Arabella (Coel) is a somewhat chaotic twentysomething writer on a deadline with a severe case of writer’s block. A night out with friends results in her waking up the next morning with a cut on her forehead and no memory of what happened the night before. Over the course of the series, she learns that she was roofied and raped at a bar. Her two best friends, Kwame, a queer fitness instructor, and Terry, a burgeoning actor, try to help her work through her trauma with varying degrees of success as they also grapple with their own personal demons.

In the final episode (spoilers), Arabella seemingly gets what she’s wanted. After staking out the bar where she was raped, she spots the men who raped her and has the opportunity to exact revenge. Three scenarios play out: two of them in vengeful thriller mode, the last scenario perhaps the most confounding of all — Arabella and her rapist go on a date and have loving, consensual sex.

But then we learn that these were just fantasies. Arabella doesn’t go back to the bar. She never finds the men who raped her. She writes her book. She heals. She moves forward.

It’s a devastating yet profoundly hopeful conclusion. So many victims of that particular kind of sexual assault never learn who the perpetrators are, and the series alludes to that without the story being incomplete. I finished the series in awe of Coel’s considerable powers. I can’t wait to see what she does next. —Tomi Obaro

“I Am” — Lovecraft Country (HBO)

Lovecraft Country, a sci-fi/horror series that premiered on HBO in August, oddly feels like an affirmation to Black people despite the gore, monsters, and ghosts. Its rich backstories are steeped in the tragedy and pain Black Americans faced throughout the country during the 1950s. Coupled with the nuance that shapes its characters, the show brings a fresh view of Black people in the horror genre. The characters of Lovecraft Country are more than the two-dimensional background characters that things happen to or in spite of — their lives, personalities, and interests are tightly interwoven into its episodes, making them fully formed people with emotions and lives who are to be seen and heard.

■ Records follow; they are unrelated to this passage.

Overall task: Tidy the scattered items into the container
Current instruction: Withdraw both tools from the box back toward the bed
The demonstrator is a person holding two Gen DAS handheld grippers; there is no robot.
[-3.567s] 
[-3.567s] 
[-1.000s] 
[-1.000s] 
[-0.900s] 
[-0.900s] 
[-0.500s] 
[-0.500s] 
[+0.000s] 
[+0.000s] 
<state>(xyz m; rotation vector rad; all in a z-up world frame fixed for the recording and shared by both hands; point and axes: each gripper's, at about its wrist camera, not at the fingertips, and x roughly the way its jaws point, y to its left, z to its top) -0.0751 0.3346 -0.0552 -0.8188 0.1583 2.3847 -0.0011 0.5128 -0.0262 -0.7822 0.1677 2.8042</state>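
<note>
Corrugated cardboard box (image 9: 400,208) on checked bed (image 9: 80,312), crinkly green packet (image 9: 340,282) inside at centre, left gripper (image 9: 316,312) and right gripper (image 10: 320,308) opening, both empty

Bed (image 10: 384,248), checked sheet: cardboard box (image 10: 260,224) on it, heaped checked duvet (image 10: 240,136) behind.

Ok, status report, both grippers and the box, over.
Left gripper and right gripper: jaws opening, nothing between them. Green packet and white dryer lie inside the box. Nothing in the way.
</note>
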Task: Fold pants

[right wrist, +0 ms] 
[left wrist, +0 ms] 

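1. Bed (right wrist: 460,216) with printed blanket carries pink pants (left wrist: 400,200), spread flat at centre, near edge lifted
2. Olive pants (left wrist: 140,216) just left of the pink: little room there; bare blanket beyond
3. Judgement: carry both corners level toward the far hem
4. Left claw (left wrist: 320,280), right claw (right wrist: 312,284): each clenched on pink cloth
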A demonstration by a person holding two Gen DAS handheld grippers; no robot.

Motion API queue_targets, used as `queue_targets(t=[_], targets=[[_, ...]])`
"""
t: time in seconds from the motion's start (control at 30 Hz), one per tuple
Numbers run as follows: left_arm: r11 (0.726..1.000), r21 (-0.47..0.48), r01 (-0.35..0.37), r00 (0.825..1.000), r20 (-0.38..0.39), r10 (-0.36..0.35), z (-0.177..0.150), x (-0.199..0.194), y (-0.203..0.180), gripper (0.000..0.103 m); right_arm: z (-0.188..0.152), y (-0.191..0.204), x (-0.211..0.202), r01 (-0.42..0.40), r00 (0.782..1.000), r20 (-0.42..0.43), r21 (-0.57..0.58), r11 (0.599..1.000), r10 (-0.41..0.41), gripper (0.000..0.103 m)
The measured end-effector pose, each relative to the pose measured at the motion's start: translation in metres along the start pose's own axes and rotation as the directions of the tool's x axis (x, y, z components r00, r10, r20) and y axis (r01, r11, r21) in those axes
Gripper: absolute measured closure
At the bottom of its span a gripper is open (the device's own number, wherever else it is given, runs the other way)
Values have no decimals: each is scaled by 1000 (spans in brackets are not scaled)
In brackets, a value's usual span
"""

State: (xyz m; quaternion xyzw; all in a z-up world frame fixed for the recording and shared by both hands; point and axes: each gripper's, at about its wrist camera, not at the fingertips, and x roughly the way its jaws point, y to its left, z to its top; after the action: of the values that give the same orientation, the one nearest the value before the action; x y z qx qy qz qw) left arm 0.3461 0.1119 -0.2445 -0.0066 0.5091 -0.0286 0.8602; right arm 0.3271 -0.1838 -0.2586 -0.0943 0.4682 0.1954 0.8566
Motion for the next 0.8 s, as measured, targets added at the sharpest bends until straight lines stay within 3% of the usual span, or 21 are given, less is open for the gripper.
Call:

That’s what makes “I Am” one of the best episodes of the show — and the year. Most of the episode focuses on Hippolyta Freeman (Aunjanue Ellis), the wife of the late George Freeman (Courtney B. Vance). Hippolyta has spent the majority of her adulthood being a wife to George and a mother to their daughter Dee (Jada Harris), never fully exploring her interests in math and astronomy. After George’s death, Hippolyta follows clues to a multidimensional time machine through which she mistakenly transports herself to a new world where she’s told to name herself. The ensuing picturesque journey to find her name leads Hippolyta on a voyage of self-discovery — through 1920s Paris, where she performs onstage with Josephine Baker (Carra Patterson), encounters with an ancient warrior tribe where she learns to fight for herself, and becoming a space explorer where she fulfills the dreams she suppressed to care for her family.

The episode is a love letter to womanism and Afrofuturism that stylistically and thematically feels more like an art film pulled from the pages of Eve L. Ewing’s poetry or Solange’s When I Get Home, rather than a show centered around the torment of Black folks at the hands of both society and underground magical orders.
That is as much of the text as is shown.